* **Try it**
Since only part of the material is needed, please repeat exactly the line that includes "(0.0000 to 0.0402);" and every line after it, up to the last.

* **Source records**
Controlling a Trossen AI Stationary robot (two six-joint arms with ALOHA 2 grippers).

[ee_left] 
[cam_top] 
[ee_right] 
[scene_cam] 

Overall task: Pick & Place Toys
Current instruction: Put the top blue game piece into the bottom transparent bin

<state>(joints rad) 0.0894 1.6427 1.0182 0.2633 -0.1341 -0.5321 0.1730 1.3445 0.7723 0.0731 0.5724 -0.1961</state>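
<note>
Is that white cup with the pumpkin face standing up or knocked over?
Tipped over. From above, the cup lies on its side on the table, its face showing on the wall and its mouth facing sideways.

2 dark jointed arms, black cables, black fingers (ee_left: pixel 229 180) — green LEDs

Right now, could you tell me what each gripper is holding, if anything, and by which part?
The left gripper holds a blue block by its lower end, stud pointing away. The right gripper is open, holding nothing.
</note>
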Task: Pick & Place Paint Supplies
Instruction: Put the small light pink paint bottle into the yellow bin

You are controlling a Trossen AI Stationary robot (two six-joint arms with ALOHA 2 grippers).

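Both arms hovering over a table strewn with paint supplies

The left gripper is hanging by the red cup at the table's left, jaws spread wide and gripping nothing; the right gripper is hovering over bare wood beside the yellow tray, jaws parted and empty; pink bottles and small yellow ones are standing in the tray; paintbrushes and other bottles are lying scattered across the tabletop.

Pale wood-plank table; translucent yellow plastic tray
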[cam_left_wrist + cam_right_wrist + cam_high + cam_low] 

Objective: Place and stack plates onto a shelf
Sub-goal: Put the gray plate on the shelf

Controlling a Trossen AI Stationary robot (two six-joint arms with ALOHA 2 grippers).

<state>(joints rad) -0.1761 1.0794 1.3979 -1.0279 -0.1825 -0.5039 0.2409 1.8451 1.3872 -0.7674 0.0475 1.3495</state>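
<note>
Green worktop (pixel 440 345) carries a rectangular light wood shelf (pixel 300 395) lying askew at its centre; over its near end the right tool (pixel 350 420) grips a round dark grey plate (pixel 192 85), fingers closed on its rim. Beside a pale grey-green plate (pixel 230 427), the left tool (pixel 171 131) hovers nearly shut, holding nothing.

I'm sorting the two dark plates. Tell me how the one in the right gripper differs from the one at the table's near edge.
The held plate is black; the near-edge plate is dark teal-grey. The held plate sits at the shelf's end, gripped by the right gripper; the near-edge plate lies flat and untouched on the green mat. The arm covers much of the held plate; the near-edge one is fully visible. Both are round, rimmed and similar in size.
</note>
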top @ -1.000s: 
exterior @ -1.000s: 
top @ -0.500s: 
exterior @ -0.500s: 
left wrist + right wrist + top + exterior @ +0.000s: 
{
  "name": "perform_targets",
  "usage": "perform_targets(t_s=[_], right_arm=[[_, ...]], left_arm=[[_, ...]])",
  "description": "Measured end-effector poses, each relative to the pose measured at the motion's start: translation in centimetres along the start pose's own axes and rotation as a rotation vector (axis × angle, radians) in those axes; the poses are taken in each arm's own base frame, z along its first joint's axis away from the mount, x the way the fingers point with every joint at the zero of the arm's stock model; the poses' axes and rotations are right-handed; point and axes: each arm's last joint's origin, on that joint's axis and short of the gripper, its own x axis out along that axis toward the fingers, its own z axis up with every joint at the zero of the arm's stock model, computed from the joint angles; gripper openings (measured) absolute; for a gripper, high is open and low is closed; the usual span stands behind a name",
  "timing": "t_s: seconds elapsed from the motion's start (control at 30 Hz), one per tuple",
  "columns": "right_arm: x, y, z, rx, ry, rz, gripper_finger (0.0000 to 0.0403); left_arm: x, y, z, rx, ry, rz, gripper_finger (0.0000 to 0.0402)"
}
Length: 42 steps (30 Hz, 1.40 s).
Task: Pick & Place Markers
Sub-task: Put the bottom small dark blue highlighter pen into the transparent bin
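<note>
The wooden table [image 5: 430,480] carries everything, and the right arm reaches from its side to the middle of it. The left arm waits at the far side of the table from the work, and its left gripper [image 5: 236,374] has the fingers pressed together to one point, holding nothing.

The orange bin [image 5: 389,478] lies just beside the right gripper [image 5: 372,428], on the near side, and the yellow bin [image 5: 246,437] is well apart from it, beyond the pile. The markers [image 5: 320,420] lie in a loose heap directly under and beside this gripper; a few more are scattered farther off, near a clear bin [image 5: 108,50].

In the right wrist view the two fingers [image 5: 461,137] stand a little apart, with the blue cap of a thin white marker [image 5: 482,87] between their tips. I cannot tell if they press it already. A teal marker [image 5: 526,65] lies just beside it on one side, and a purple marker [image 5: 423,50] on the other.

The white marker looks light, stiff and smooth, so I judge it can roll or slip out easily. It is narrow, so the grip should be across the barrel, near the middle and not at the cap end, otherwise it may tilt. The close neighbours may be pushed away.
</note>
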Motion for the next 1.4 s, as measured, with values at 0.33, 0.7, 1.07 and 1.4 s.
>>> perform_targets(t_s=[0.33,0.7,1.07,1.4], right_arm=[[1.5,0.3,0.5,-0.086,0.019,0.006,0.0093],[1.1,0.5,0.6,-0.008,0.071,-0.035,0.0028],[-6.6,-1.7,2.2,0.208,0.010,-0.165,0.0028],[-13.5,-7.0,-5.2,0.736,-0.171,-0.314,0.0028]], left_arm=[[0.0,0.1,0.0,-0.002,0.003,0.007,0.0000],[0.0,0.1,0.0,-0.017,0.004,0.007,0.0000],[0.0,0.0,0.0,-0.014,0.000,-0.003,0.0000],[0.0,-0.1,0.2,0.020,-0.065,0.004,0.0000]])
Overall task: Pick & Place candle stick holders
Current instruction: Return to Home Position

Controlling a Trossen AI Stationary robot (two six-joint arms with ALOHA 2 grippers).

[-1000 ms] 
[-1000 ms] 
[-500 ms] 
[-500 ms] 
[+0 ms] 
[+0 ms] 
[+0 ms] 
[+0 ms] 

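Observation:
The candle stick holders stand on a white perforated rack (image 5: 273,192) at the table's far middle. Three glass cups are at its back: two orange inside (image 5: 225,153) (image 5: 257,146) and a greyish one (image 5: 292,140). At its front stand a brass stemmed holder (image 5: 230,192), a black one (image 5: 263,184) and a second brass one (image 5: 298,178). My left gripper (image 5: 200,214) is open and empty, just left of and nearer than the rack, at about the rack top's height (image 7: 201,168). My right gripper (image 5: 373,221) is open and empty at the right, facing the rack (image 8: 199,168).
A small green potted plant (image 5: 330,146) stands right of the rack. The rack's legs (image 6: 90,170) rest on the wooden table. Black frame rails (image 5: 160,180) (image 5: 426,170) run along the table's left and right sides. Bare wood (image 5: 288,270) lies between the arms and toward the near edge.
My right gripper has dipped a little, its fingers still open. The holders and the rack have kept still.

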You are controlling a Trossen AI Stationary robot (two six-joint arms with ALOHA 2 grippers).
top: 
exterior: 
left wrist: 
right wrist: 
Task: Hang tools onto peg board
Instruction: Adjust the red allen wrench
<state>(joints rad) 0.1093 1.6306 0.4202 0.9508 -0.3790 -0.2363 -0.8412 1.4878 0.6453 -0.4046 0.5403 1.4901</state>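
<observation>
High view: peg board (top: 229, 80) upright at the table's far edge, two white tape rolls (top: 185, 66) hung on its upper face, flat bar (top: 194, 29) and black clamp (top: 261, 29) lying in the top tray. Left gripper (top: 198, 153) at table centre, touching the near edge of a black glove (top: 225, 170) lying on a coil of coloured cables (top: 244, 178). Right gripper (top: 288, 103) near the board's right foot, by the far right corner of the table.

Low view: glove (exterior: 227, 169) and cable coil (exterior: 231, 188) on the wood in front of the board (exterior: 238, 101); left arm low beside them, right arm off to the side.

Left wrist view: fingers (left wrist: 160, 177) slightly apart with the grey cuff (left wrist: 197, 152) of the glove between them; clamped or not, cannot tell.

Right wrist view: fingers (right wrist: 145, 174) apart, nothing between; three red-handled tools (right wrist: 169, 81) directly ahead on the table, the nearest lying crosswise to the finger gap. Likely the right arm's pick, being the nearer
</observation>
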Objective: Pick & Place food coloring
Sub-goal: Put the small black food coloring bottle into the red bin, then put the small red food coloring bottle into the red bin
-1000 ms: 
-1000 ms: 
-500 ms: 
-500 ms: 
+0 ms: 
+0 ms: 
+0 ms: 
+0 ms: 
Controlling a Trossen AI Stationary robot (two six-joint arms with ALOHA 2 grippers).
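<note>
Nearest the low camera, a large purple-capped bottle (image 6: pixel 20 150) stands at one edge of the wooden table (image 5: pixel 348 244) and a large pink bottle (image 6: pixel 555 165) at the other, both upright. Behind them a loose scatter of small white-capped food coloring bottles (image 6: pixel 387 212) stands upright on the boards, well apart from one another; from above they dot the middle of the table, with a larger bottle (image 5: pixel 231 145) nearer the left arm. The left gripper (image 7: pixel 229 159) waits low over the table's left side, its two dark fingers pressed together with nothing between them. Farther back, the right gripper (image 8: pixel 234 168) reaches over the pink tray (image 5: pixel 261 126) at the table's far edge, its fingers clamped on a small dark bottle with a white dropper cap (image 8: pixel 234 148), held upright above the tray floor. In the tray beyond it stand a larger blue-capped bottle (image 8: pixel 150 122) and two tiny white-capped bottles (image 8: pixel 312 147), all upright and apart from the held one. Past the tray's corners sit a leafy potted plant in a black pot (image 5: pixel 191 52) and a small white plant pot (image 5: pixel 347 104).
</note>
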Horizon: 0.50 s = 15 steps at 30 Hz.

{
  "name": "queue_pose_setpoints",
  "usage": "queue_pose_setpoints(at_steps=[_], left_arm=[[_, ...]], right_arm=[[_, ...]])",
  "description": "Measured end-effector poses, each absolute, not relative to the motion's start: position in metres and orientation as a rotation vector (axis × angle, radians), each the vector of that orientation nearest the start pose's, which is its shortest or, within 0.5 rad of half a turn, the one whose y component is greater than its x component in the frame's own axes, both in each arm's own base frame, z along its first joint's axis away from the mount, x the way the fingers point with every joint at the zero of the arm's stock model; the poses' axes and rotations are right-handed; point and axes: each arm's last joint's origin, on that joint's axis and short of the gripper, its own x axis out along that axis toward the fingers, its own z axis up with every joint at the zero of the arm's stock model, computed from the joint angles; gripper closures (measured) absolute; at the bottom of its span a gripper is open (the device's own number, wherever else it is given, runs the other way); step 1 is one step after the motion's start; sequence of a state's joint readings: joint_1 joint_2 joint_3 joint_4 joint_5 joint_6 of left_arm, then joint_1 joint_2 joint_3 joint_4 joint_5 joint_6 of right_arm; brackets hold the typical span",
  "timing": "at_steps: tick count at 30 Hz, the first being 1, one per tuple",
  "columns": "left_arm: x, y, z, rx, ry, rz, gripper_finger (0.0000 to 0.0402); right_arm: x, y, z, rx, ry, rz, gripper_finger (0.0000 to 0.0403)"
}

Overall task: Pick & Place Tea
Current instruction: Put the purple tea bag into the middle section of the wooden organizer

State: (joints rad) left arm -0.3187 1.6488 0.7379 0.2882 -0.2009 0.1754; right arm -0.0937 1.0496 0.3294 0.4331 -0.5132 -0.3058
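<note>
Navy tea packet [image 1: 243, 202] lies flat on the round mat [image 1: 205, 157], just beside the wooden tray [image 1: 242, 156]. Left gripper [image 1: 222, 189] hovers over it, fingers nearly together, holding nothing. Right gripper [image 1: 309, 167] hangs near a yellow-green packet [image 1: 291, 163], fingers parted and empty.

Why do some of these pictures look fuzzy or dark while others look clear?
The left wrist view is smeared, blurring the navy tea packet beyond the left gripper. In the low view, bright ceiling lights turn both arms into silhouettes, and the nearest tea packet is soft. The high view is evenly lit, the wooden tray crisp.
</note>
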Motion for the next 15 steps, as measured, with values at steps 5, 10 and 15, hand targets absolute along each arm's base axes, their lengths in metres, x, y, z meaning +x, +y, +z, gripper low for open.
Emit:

* **Answer area**
  "columns": "left_arm: x, y, z, rx, ry, rz, gripper_finger (0.0000 to 0.0402); right_arm: x, y, z, rx, ry, rz, gripper_finger (0.0000 to 0.0403)"
}

Overall task: Pick & Place Tea
Current instruction: Put the purple tea bag into the middle section of the wooden organizer

State: (joints rad) left arm -0.3187 1.6488 0.7379 0.2882 -0.2009 0.1754; right arm -0.0937 1.0496 0.3294 0.4331 -0.5132 -0.3058
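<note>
Navy tea packet [image 1: 243, 202] lies flat on the round mat [image 1: 205, 157], just beside the wooden tray [image 1: 242, 156]. Left gripper [image 1: 222, 189] hovers over it, fingers nearly together, holding nothing. Right gripper [image 1: 309, 167] hangs near a yellow-green packet [image 1: 291, 163], fingers parted and empty.

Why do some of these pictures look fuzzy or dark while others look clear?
The left wrist view is smeared, blurring the navy tea packet beyond the left gripper. In the low view, bright ceiling lights turn both arms into silhouettes, and the nearest tea packet is soft. The high view is evenly lit, the wooden tray crisp.
</note>
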Motion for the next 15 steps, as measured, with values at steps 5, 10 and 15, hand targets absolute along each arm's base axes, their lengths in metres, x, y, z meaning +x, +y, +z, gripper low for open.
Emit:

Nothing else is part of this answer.